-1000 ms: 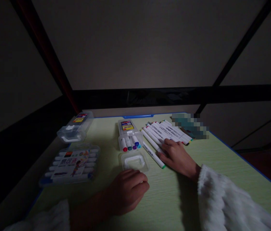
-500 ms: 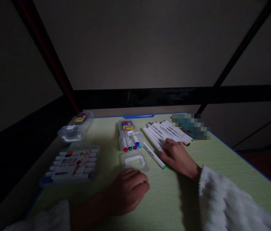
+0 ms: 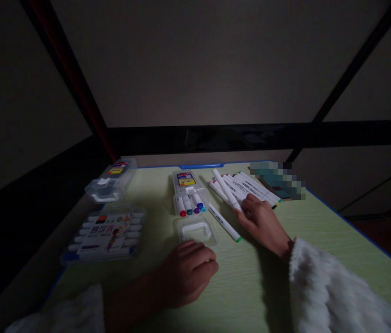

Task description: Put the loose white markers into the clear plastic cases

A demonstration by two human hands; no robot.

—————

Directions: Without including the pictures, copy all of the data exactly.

Exercise response:
-1000 ms: 
-500 ms: 
+0 ms: 

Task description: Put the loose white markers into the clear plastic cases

A demonstration by two human hands; no robot.

Work on this exercise is complete.